DESCRIPTION OF THE TASK — Print, word for word, the opening line of the data below and every line after it through the line that contains "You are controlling", but not the pictures.

DATA SEGMENT —
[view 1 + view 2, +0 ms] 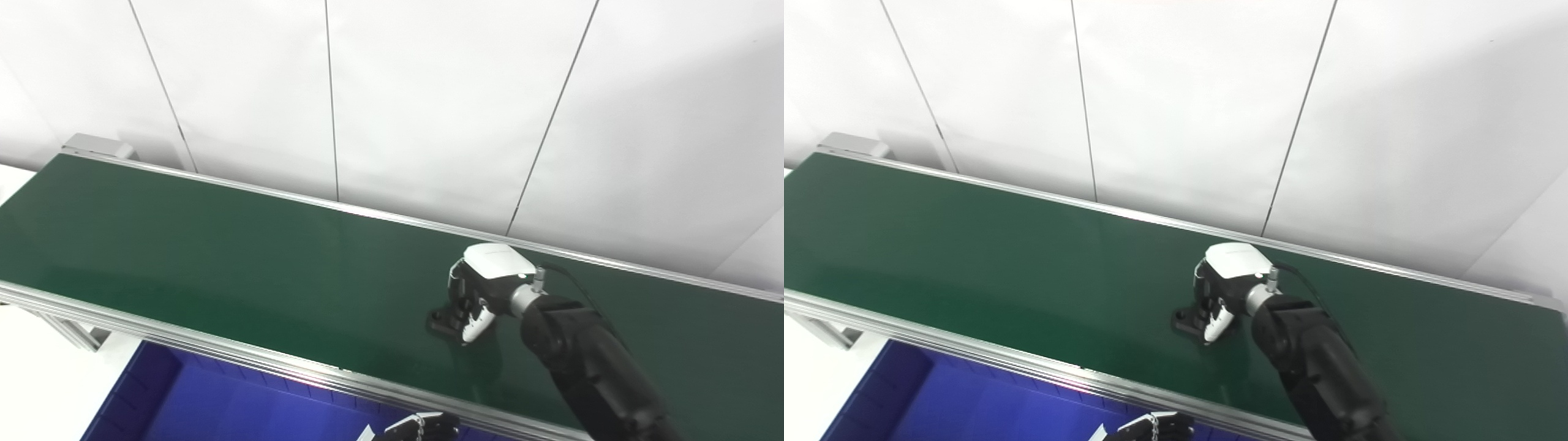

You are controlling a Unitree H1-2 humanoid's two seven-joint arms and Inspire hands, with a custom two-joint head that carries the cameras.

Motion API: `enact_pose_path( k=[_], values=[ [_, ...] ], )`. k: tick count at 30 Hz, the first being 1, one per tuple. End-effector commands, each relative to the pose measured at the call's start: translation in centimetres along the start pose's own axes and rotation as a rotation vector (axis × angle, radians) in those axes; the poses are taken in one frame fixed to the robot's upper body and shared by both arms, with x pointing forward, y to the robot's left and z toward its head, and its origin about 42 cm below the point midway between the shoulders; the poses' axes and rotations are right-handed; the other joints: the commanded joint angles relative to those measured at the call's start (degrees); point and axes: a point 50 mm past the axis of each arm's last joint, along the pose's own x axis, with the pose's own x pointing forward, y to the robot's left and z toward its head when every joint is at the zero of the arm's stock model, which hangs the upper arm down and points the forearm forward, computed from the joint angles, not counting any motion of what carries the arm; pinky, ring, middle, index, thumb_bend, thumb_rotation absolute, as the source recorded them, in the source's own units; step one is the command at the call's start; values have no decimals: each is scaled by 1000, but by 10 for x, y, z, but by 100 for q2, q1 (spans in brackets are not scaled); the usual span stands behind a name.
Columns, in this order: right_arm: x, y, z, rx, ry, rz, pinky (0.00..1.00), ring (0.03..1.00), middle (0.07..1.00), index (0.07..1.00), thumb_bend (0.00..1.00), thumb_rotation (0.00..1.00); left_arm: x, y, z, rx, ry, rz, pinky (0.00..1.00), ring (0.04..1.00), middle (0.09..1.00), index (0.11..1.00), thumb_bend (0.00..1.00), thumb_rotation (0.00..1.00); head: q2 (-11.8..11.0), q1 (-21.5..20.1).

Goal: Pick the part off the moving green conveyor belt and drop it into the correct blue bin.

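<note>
Black and small, the part point(442, 322) lies on the green conveyor belt point(245, 269), half hidden under the right robot hand point(481, 291), whose curled fingers reach down onto it; a firm grasp is unclear. Only the left robot hand's point(419, 427) fingertips show at the bottom edge, over the blue bin point(184, 404).

Green conveyor belt point(245, 269) framed by aluminium side rails point(184, 334), small black part point(444, 321) lying on the belt surface, right of centre, partly covered by fingers.
</note>
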Motion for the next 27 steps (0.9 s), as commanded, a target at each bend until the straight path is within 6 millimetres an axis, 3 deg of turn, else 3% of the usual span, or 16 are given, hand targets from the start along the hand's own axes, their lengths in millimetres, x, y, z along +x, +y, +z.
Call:
enact_pose_path(
  k=[1, 13, 17, 21, 23, 27],
  values=[
    [-10, -36, 8, 22, -39, -97, 289, 378, 482, 544, 510, 0, 3, -3, 6, -13, -46, -5, 687, 760, 766, 765, 892, 713, 3, -17],
    [-68, -70, 18, 109, -203, -255, 261, 355, 456, 548, 510, 0, 1, 0, 7, -5, -47, 0, 685, 759, 769, 768, 890, 723, 45, -113],
    [-84, -74, 20, 141, -256, -314, 236, 352, 446, 543, 510, 0, -1, 1, 7, 2, -46, 2, 682, 760, 770, 767, 883, 727, 57, -162],
    [-99, -78, 15, 238, -302, -338, 197, 410, 493, 487, 520, 0, -1, 2, 7, -2, -44, -2, 686, 765, 773, 772, 874, 721, 64, -188],
    [-105, -77, 10, 276, -314, -350, 216, 358, 455, 532, 510, 0, -2, 3, 7, -1, -44, -4, 689, 768, 776, 774, 863, 724, 66, -195],
    [-119, -73, -1, 344, -336, -374, 240, 347, 460, 548, 508, 0, -2, 5, 6, 0, -42, -6, 693, 769, 773, 778, 859, 725, 93, -252]
  ],
)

THE COMPLETED TASK —
[view 1 + view 2, +0 ms] 

You are controlling a Unitree H1-2 humanoid's two seven-joint arms and Inspire hands, with a custom two-joint head that carries the cameras.

Nothing else is part of this output.